Federal bureau of prisons will not let you mail books on any subject to inmates unless directly from the publisher. Did you buy the books new from Amazon shipped direct? That’s pretty much the only way they get the books.
Imagine the number of steel files tucked in the spines or hollowed-out pages, and LSD-soaked paper they’d have to deal with.
That's not precisely true. BOP allows softcover books at minimum and low security facilities from any source, but hardcover books or any books at medium and higher security facilities must be shipped directly from “the publisher, from a book club, or from a bookstore.” (And exceptions can be made, though it requires a special request, if the book is no longer available from those sources.) But shipping from Amazon direct, as was reported elsewhere in the thread to be the case here, would seem to be okay.
Software engineering would not categorically seem to fall into any of the explicitly listed (but expressly not exhaustive) problem categories (unless you perversely misread “written in code”, which seems clearly intended to refer to encyphered/encrypted content), but the threat to order justification is fairly elastic (though a warden’s decision on this can be appealed by the inmate or an independent review may be requested by the sender or publisher.)
https://www.bop.gov/policy/progstat/5266_011.pdf
Anybody wondering some good books for prison are the Little Schemer series of books, since they can be done with pencil & paper. The Schemer's Guide is another pencil & paper boook if you can find it. Kernighan also has a good book for this but it contains a chapter on cryptography which some prisons may not allow but I haven't had any problems yet "Understanding the Digital World: What You Need to Know about Computers, the Internet, Privacy, and Security" or get the older paperback version "D is for Digital". They give an intro to programming.
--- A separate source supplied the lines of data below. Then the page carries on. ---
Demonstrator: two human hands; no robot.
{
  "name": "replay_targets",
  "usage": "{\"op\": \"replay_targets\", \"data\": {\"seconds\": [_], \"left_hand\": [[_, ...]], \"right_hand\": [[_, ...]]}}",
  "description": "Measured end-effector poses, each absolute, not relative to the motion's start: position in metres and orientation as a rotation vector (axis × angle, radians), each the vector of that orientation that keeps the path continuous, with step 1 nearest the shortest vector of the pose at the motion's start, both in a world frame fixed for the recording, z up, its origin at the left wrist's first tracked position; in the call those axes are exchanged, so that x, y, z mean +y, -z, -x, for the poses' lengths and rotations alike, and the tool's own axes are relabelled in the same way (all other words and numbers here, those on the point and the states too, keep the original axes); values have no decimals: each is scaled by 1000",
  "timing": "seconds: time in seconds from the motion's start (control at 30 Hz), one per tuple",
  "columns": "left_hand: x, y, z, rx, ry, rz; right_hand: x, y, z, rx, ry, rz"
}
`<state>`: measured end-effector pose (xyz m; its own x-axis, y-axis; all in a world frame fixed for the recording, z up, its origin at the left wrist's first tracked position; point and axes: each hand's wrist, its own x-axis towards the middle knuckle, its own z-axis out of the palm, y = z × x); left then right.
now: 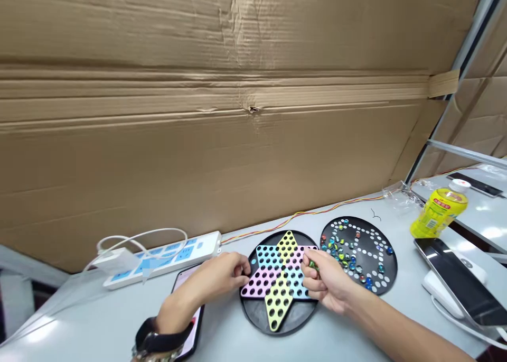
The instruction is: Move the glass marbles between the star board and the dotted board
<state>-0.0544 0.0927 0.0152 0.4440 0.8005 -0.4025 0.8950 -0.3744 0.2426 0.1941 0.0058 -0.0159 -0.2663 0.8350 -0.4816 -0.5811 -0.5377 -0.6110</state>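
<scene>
A round black Chinese checkers board (259, 319) lies on the table, with a six-pointed star of pink, blue and yellow hole plates (277, 293). No marbles show in its visible holes. My right hand (325, 280) is closed over the star's right side, with green marbles (313, 266) showing between its fingers. At the board's left edge, my left hand (227, 271) is loosely curled, with thumb and forefinger apart and nothing visible between them. Right of the board sits a round black tray (390, 275) with white dots, strewn with many coloured glass marbles (341, 256).
A white power strip (166, 259) with cables stands at the left. One phone (194, 341) is partly under my left wrist. At the right are a yellow drink bottle (439, 211) and another phone (463, 282) on a white charger. Cardboard (253, 156) walls the table's back.
</scene>
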Motion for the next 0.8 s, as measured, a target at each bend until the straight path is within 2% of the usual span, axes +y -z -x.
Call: {"op": "replay_targets", "data": {"seconds": [0.53, 0.67, 0.8], "left_hand": [[91, -9, 50, 1514, 253, -2423], [82, -29, 39, 1491, -157, -2439], [51, -38, 2, 1154, -494, -2378]], "right_hand": [[9, 24, -200, -282, -2038, 817], [8, 23, -199, -275, -2055, 848], [5, 22, -195, -344, -2143, 879]]}}
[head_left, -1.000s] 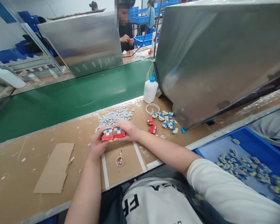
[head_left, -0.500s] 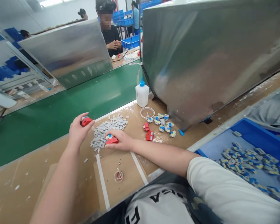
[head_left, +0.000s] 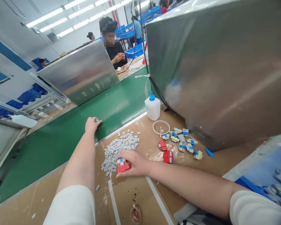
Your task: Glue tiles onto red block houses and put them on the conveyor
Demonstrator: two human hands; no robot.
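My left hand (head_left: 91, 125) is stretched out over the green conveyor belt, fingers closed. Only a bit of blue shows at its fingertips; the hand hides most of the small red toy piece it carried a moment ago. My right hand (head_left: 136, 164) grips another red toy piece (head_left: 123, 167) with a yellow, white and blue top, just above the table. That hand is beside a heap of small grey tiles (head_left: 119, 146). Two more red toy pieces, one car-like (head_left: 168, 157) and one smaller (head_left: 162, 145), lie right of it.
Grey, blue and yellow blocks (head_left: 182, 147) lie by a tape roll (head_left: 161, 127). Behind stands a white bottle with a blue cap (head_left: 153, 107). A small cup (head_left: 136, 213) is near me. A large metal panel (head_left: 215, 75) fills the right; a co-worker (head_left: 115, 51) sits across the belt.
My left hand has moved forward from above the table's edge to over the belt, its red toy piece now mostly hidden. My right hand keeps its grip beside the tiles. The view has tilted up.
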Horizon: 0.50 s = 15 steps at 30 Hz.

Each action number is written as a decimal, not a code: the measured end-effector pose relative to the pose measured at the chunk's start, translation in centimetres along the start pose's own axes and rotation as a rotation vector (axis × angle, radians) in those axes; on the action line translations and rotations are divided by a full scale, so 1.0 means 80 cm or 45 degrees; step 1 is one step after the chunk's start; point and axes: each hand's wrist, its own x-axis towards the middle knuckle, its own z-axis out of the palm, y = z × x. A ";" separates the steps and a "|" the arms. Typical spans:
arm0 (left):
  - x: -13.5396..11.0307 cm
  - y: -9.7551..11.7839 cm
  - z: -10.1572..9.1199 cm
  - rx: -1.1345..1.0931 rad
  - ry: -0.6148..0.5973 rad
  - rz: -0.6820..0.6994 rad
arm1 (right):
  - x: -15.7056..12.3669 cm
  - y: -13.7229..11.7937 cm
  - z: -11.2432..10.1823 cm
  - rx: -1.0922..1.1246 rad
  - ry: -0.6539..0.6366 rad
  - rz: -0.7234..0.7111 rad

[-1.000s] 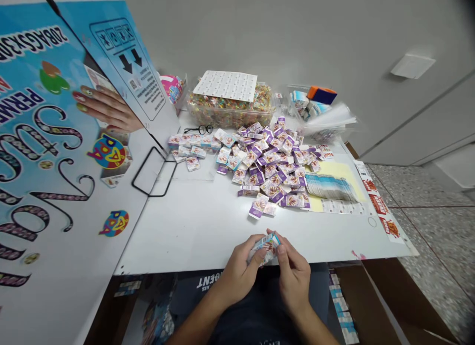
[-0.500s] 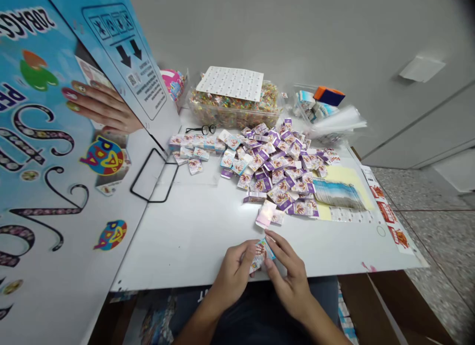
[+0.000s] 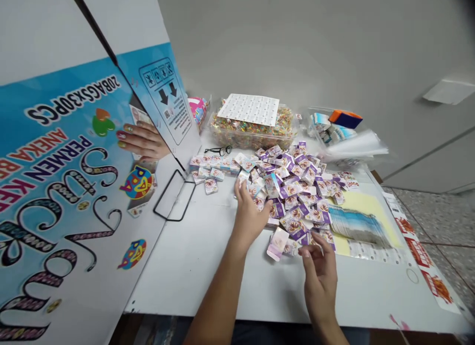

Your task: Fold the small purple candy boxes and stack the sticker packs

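A heap of small purple-and-white packets (image 3: 297, 186) covers the middle of the white table board (image 3: 208, 266). My left hand (image 3: 249, 212) reaches into the heap's near left edge, fingers stretched out over the packets and touching them, with nothing gripped that I can see. My right hand (image 3: 319, 268) hovers lower right above the board, fingers loosely apart and empty. A single pale packet (image 3: 277, 243) lies just left of its fingertips. A row of light blue packets (image 3: 210, 164) lies left of the heap.
A large printed cardboard box flap (image 3: 74, 176) stands along the left. At the back are black glasses (image 3: 218, 150), a clear tub of colourful sweets (image 3: 256, 132) under a white sheet, and a plastic bag holding an orange-and-blue block (image 3: 345, 118). Fanned blue-white cards (image 3: 354, 225) lie on a yellow sheet (image 3: 365, 204).
Both hands held one packet together at the table's near edge. Now they are apart: the left has reached forward into the heap, the right is empty, and the view has tilted up.
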 end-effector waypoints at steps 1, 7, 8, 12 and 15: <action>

Code by Charles Petzold, a really good intro book, may not get in either just because of the title.
“Only the Warden may reject an incoming publication. In the Warden's absence, only the Acting Warden may perform this function.”
https://www.bop.gov/policy/progstat/5266_011.pdf (p. 3)
The policy you have inferred from this single rejection does not appear to formally exist, so asking if it should be changed may be premature.